*PROBLEM REQUIREMENTS*:
Reproduce the data below exactly as written. Pictures do not belong in the copy.
#### DATA PROVIDED ####
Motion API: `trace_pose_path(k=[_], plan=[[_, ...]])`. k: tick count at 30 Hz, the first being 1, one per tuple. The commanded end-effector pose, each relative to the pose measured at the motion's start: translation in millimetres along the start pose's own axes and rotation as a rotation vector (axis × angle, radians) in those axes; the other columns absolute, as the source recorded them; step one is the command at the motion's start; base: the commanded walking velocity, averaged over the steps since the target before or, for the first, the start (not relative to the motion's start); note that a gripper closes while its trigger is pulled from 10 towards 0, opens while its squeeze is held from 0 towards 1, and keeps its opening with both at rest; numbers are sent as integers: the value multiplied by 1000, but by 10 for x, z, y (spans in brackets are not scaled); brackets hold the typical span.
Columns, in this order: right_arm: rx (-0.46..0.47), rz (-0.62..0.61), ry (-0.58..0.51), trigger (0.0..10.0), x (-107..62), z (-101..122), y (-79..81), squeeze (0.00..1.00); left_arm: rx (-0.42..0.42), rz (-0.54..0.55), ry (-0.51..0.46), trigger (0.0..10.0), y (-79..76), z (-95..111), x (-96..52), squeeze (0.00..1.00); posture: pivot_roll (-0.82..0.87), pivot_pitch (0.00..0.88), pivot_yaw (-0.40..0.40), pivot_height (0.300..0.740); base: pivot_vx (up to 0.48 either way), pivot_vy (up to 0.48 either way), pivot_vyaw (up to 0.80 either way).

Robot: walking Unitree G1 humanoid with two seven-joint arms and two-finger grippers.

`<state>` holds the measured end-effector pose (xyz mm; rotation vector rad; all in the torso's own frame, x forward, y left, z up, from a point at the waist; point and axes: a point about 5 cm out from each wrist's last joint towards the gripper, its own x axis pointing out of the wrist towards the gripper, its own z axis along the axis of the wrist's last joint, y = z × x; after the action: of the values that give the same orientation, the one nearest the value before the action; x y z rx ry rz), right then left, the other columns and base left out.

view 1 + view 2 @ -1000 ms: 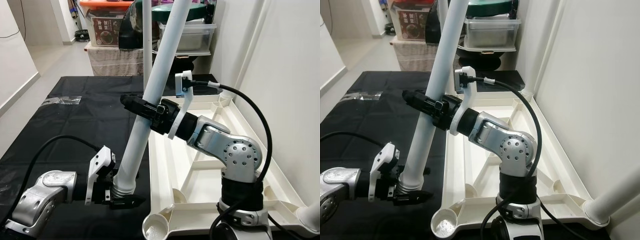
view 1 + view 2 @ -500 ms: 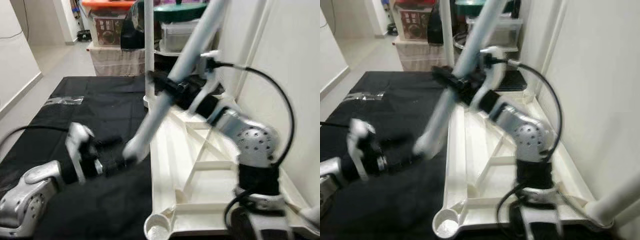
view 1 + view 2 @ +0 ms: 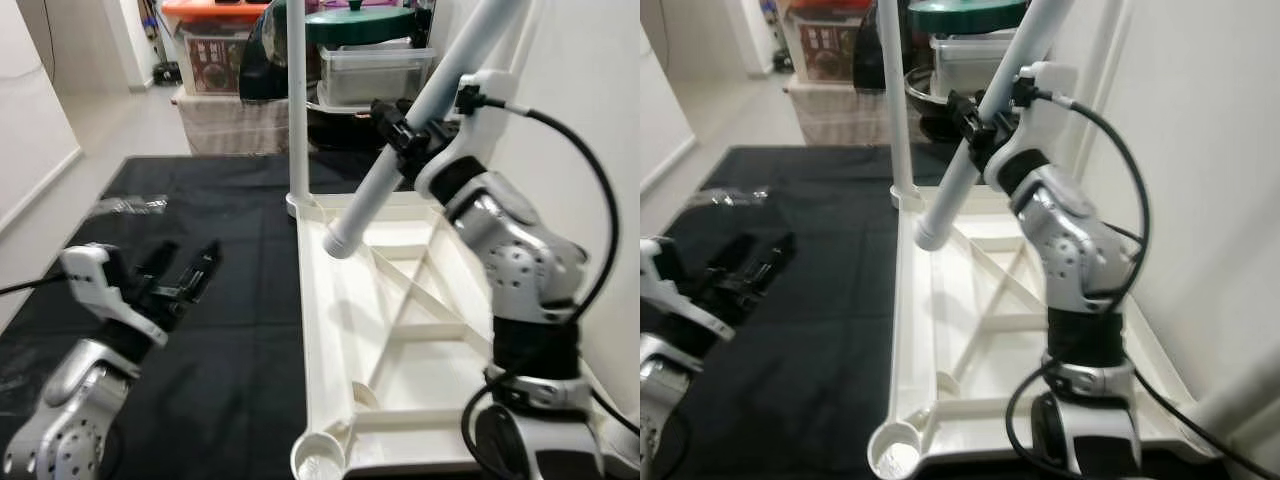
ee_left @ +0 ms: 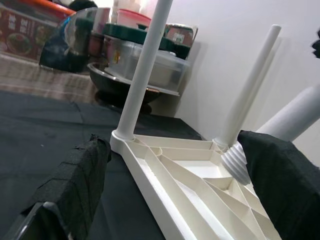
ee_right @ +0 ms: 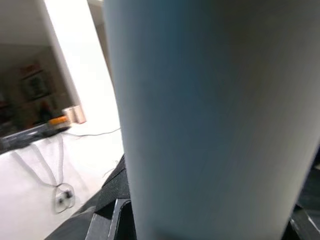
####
*TASK OUTPUT*:
Motion API: `trace_pose_path(k=[_], plan=[[_, ...]])`. k: tick count at 30 Hz, the first being 1, one per tuple. The commanded end-effector pose, each relative to the pose measured at the motion's start: translation in millimetres along the start pose's own axes and rotation as a rotation vector (axis × angle, radians) in those axes; the other columns absolute, as the source recorded them; step one is the command at the motion's start; base: the commanded walking velocity, averaged over the steps since the target before or, for the first, the start (not relative to the motion's start); note that a gripper closes while its trigger is pulled from 10 towards 0, opens while its squeeze is held from 0 towards 1, and keeps its opening with both at rest; numbers are sent as integers: the value multiplied by 1000, but by 10 for x, z, y (spans in brackets are not scaled); brackets hold the typical span.
Columns, in this order: right_arm: rx (-0.46..0.47), rz (-0.62..0.61), ry (-0.58..0.51), trigger (0.0..10.0), x (-107..62), z (-101..122), y (-79..81), squeeze (0.00..1.00); left_arm: rx (-0.42..0.42), rz (-0.54..0.55), ry (-0.51..0.46), trigger (0.0..10.0), y (-79..76), z (-95..111), x (-96..52), squeeze (0.00..1.00); posture: pivot_roll (-0.82..0.87), pivot_pitch (0.00..0.88), pivot_yaw (-0.40..0.40), pivot_height (0.300..0.740); base: pivot_vx (up to 0.48 either way), pivot_vy (up to 0.48 either way), pivot_vyaw (up to 0.80 either way).

Robot: walking Unitree G1 humanoid with two seven-joint arms and two-finger grippers.

`<state>` holds the measured end-effector pose (xyz mm; rotation vector rad; all in the torso's own frame, x forward, y left, z up, from a point at the waist; point and axes: a point about 5 cm out from each wrist's last joint towards the gripper, its own x axis pointing out of the wrist towards the gripper, its own z axis along the axis of the wrist's last joint, y = z × x; after the action: of the values that give the same orientation, the one nearest the value before the action; x y z rx ry rz), right then left, the other columns and base left out.

view 1 + view 2 @ -1000 ms: 
view 1 + view 2 @ -500 ms: 
view 1 + view 2 @ +0 ms: 
ee_left @ +0 ms: 
ee_right @ +0 ms: 

No additional output will be produced.